Researchers do not always want to hold another predictor in the model “constant” in this way. Instead, they may want to know if two independent variables have an interactive relationship when predicting the dependent variable. For instance, we might ask whether the relationship between partisanship and evaluations of a major political leader is exactly the same among people who think things are going well in the country and those that think things are going poorly. Examining this type of question requires us to add an interaction term to our model. This chapter shows you how to do just that with a focus on both linear and logistic regression models.
Here are the packages that we will use in this chapter as well as our data:
The dataset that we will use in this chapter, and the ones to come, contains survey data selected from the 2020 American National Election Studies or ANES for short. The 2020 ANES was conducted right around the time of the 2020 Presidential elections featuring a contest between then President Donald Trump (Republican Party) and his challenger Joseph Biden (Democratic Party). This dataset has already been “cleaned”: missing value codes have been converted to “NA” and binary/categorical variables have been converted into factor variables. Let’s take a look at its contents:
view_df(anes)| ID | Name | Label | Values | Value Labels |
| 1 | trump | Evaluation of Donald Trump | range: 0-100 | |
| 2 | biden | Evaluation of Joe Biden | range: 0-100 | |
| 3 | socialists | Evaluation of Socialists | range: 0-100 | |
| 4 | right_track | Is Country Heading in Right Direction or the Wrong Track |
Wrong Track Right Direction |
|
| 5 | vote2016 | Vote Choice in 2016 Pres Election | Clinton Vote Trump Vote |
|
| 6 | pid | Party Identification | 1 2 3 4 5 6 7 |
Strong Democrat Not Strong Democrat Lean Democrat Independent Lean Republican Not Strong Republican Strong Republican |
| 7 | age | Age in years | range: 18-80 | |
| 8 | rural_urban | Type of Area Respondent Lives In | Suburb Rural Small Town City |
|
15.1 Adding an Interaction Term to a Regression Model
We can add multiple predictor variables to both a linear (lm) and logistic (glm) regression model using the ‘+’ sign.
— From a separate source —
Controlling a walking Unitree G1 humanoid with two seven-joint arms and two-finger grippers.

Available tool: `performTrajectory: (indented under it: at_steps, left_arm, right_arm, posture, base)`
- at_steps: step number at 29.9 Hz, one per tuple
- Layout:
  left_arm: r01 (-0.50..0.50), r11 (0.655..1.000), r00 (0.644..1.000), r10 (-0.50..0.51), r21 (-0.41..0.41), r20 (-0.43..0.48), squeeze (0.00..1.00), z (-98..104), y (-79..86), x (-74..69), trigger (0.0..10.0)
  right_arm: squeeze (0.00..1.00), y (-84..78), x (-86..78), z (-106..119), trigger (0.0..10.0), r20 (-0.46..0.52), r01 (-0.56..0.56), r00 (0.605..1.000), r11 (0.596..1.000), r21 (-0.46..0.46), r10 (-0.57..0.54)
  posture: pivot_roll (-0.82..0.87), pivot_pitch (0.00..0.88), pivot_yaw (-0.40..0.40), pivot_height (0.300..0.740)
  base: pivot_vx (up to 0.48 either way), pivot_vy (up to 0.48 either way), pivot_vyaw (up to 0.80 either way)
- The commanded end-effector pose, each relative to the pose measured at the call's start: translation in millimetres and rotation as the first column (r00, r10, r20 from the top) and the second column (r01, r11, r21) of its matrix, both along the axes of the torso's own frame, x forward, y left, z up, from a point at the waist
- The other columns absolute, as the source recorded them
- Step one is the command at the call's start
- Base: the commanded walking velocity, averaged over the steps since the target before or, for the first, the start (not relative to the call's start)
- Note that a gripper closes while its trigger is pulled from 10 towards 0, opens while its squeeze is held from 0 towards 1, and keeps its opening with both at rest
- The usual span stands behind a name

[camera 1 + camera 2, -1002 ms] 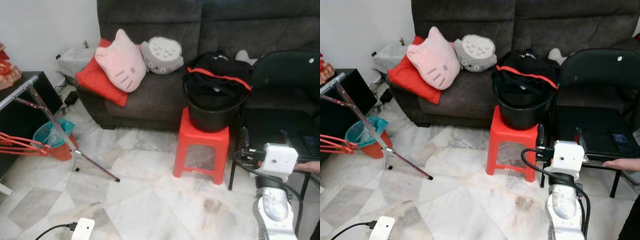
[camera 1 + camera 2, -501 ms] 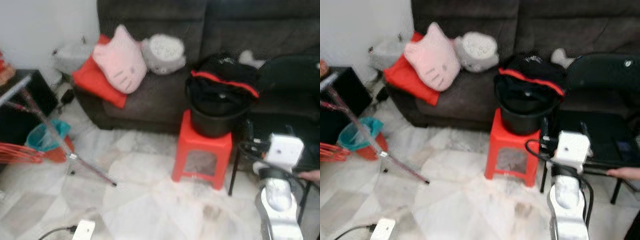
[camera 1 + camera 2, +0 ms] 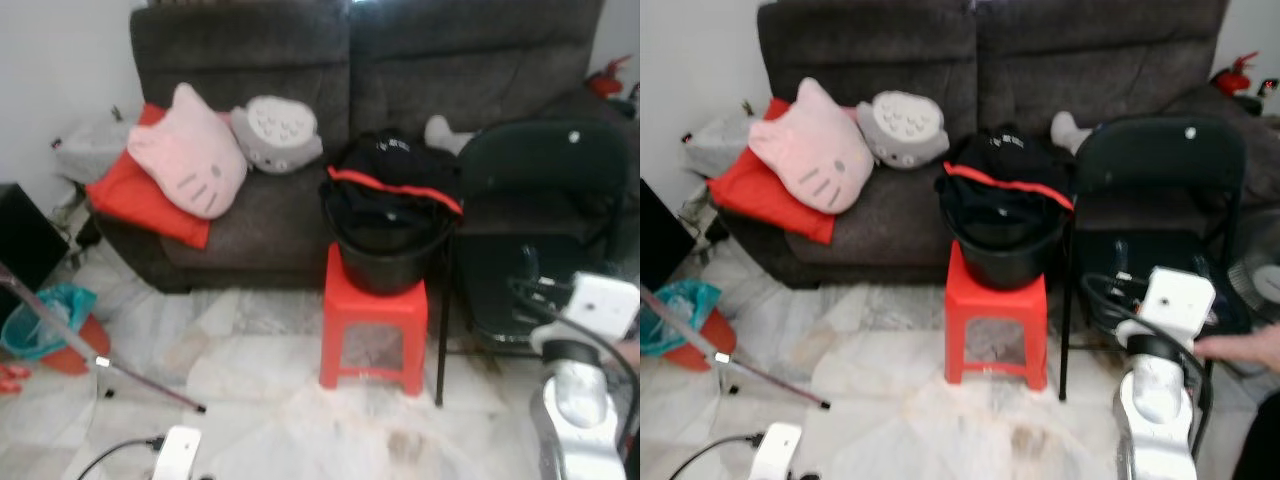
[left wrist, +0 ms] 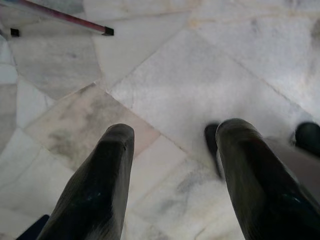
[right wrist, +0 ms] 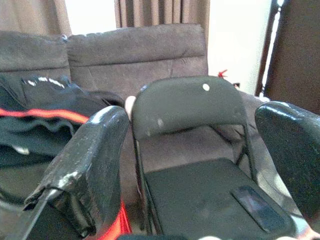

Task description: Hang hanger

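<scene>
Right wrist view: right gripper (image 5: 200, 165) open, empty, facing folding chair (image 5: 197, 150); left gripper (image 4: 170, 175) open over floor (image 4: 200, 75); risk: no hanger held, and nearby person's hand (image 3: 1252, 346) could be struck.

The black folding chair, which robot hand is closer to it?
Right. The right gripper points straight at the black folding chair; the left gripper hangs over bare floor.

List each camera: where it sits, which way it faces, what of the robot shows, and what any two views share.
Left and right eye views: on the head, looking forward and down at the red stool bearing a black bucket; right arm in frame.
Left wrist view: along the open left gripper, down at the marble floor.
Right wrist view: along the open right gripper, toward the black folding chair.
Shared: eye and right wrist views both show chair, sofa and bucket.
</scene>
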State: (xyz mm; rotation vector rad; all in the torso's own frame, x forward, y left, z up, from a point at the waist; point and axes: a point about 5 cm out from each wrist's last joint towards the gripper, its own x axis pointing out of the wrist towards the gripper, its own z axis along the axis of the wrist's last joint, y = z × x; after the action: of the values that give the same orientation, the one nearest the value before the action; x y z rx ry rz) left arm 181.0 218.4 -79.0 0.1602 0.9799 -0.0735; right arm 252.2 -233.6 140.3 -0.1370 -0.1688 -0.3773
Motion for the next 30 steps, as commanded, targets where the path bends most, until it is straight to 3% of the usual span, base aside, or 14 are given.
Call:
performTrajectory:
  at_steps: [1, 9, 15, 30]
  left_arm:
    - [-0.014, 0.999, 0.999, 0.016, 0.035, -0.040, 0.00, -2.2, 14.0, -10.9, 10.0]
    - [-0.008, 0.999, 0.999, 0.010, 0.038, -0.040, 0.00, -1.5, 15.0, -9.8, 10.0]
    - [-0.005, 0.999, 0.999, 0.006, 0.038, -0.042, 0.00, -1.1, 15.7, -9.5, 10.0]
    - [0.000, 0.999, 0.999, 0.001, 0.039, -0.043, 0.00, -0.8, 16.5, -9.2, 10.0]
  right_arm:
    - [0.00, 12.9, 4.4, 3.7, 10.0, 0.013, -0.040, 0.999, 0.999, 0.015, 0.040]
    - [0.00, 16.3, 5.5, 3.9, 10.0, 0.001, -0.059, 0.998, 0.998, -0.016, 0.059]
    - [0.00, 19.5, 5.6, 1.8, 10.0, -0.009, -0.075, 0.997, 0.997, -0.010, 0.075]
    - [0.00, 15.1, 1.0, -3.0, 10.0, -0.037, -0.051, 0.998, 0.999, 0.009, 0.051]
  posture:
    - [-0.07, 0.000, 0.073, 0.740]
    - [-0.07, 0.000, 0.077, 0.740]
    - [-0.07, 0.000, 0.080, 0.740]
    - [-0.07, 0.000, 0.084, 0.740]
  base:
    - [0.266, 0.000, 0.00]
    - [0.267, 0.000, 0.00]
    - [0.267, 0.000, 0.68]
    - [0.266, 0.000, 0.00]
We can include an interaction between two predictor variables by using the ‘*’ sign instead.
For example, in this linear regression model we predict how respondents evaluated then candidate Joe Biden on a scale ranging from 0 (‘very cold or unfavorable’) to 100 (‘very warm or favorable’) using three predictor variables: (1) pid (the respondent’s partisan identity, which is a continuous variable ranging from 1 [“Strong Democrat”] to 7 [“Strong Republican”]); (2) right_track (a binary factor variable where 0 indicates the respondent thinks the “country is on the wrong track” and 1 that the “country is heading in the right direction”); (3) and rural_urban (a categorical variable concerning where the respondent lives with “suburb” as the reference category).
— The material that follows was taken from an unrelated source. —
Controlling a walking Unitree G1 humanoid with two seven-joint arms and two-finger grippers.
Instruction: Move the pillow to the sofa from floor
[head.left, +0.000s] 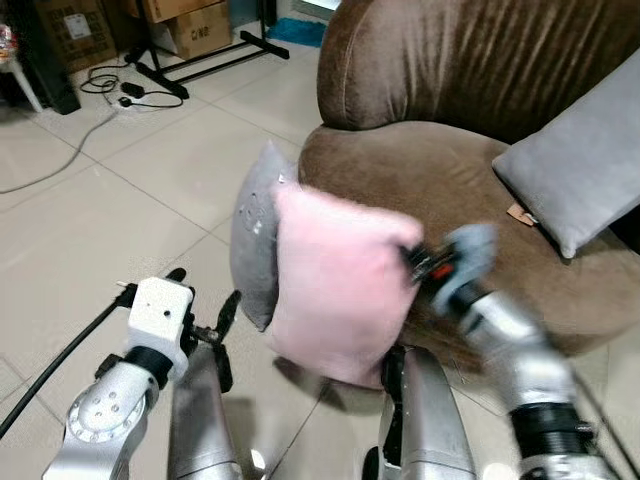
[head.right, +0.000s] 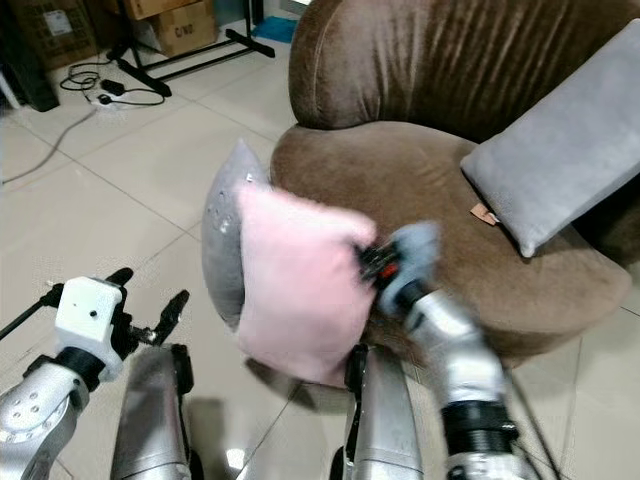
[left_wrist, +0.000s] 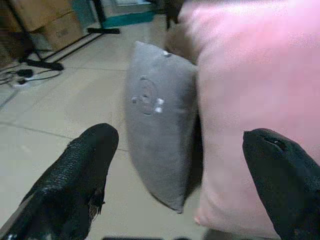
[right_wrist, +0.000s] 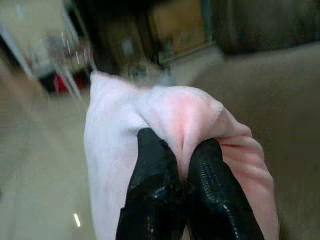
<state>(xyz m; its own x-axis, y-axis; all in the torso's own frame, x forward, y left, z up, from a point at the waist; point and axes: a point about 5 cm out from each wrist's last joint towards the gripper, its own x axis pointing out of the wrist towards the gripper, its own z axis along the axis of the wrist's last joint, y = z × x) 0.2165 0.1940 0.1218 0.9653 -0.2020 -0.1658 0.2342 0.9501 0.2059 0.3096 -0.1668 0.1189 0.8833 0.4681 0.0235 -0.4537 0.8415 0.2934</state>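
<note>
A fluffy pink pillow (head.left: 335, 290) hangs off the floor in front of the brown sofa (head.left: 440, 180), pinched at its upper right corner by my right gripper (head.left: 415, 262). The right wrist view shows both black fingers (right_wrist: 155, 190) shut on a fold of the pink pillow (right_wrist: 120, 135). Behind it a grey pillow (head.left: 255, 235) leans upright against the sofa's front. My left gripper (head.left: 205, 305) is low on the left, open, its fingers (left_wrist: 75, 175) apart and facing the grey pillow (left_wrist: 157, 125) without touching it.
Another grey pillow (head.left: 585, 165) lies on the right of the sofa seat. Cardboard boxes (head.left: 200, 25), a black stand (head.left: 190, 65) and cables with a power strip (head.left: 130, 90) are at the back left. Tiled floor (head.left: 90, 220) stretches to the left.
</note>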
#Run the model and store results
biden_model <- lm(biden ~ pid + right_track + rural_urban, data = anes)
#Summary of results
summary(biden_model)
Call:
lm(formula = biden ~ pid + right_track + rural_urban, data = anes)
Residuals:
Min 1Q Median 3Q Max
-83.656 -13.349 0.771 16.344 90.722
Coefficients:
Estimate Std. Error t value Pr(>|t|)
(Intercept) 93.9170 0.6543 143.537 < 2e-16 ***
pid -10.2606 0.1364 -75.245 < 2e-16 ***
right_trackRight Direction -12.8153 0.6993 -18.326 < 2e-16 ***
rural_urbanRural -4.1666 0.8219 -5.070 4.09e-07 ***
rural_urbanSmall Town -2.9846 0.7011 -4.257 2.10e-05 ***
rural_urbanCity -0.3076 0.6713 -0.458 0.647
---
Signif. codes: 0 '***' 0.001 '**' 0.01 '*' 0.05 '.' 0.1 ' ' 1
Residual standard error: 21.88 on 7141 degrees of freedom
(1133 observations deleted due to missingness)
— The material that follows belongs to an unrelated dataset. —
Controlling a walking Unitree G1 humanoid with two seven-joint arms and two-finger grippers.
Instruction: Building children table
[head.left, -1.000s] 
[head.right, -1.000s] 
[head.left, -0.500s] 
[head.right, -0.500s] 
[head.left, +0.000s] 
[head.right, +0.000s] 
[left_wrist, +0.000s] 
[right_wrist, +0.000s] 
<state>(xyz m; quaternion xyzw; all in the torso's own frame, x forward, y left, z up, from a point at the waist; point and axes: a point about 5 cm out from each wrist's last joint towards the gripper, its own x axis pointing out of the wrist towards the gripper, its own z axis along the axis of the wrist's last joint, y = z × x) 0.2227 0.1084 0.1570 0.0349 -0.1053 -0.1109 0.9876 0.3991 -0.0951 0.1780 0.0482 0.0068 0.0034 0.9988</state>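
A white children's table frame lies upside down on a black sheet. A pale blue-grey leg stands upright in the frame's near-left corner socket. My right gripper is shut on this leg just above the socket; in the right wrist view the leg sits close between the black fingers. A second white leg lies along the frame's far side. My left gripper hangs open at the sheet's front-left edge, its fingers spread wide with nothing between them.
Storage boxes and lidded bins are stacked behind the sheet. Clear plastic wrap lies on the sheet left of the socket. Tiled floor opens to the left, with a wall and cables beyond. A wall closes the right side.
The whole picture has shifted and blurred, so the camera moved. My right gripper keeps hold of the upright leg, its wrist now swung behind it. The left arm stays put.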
Multiple R-squared: 0.602, Adjusted R-squared: 0.6018
F-statistic: 2161 on 5 and 7141 DF, p-value: < 2.2e-16
Evaluations of Biden become more negative on average as the pid measure increases in value, that is, as we move from the Democratic end of the scale to the Republican end of the scale. Respondents who state that the country is heading in the “right direction”, meanwhile, evaluate Biden worse on average than those who say that the country is “on the wrong track”. This is because answers to the right_track question reflect one’s impressions of the performance of then President Donald Trump: people saying ‘right direction’ had positive evaluations of Trump and, conversely, negatively ones of his opponent Biden.1
Perhaps we have some theory-driven reason to expect the relationship between partisanship and evaluations of Biden to vary based on whether people think things in the country are going well or not. Or, vice versa, we might have some reason to think that the effect of evaluations regarding how things were going in the country on evaluations of Biden depends on the person’s partisanship. We can examine these types of questions by adding an interaction between the two variables (pid and right_track) by using an asterisk (‘*’) rather than a plus sign (‘+’) to separate the two variables:
#Run the model and store results
biden_int <- lm(biden ~ pid * right_track + rural_urban, data = anes)
#Summary of results
summary(biden_int)
Call:
lm(formula = biden ~ pid * right_track + rural_urban, data = anes)
Residuals:
Min 1Q Median 3Q Max
-84.834 -13.186 0.166 15.166 87.299
Coefficients:
Estimate Std. Error t value Pr(>|t|)
(Intercept) 95.6585 0.6730 142.146 < 2e-16 ***
pid -10.8243 0.1468 -73.744 < 2e-16 ***
right_trackRight Direction -33.1885 2.1600 -15.365 < 2e-16 ***
rural_urbanRural -4.0838 0.8163 -5.003 5.79e-07 ***
rural_urbanSmall Town -2.8082 0.6965 -4.032 5.60e-05 ***
rural_urbanCity -0.3202 0.6667 -0.480 0.631
pid:right_trackRight Direction 3.7144 0.3729 9.961 < 2e-16 ***
---
Signif. codes: 0 '***' 0.001 '**' 0.01 '*' 0.05 '.' 0.1 ' ' 1
Residual standard error: 21.73 on 7140 degrees of freedom
(1133 observations deleted due to missingness)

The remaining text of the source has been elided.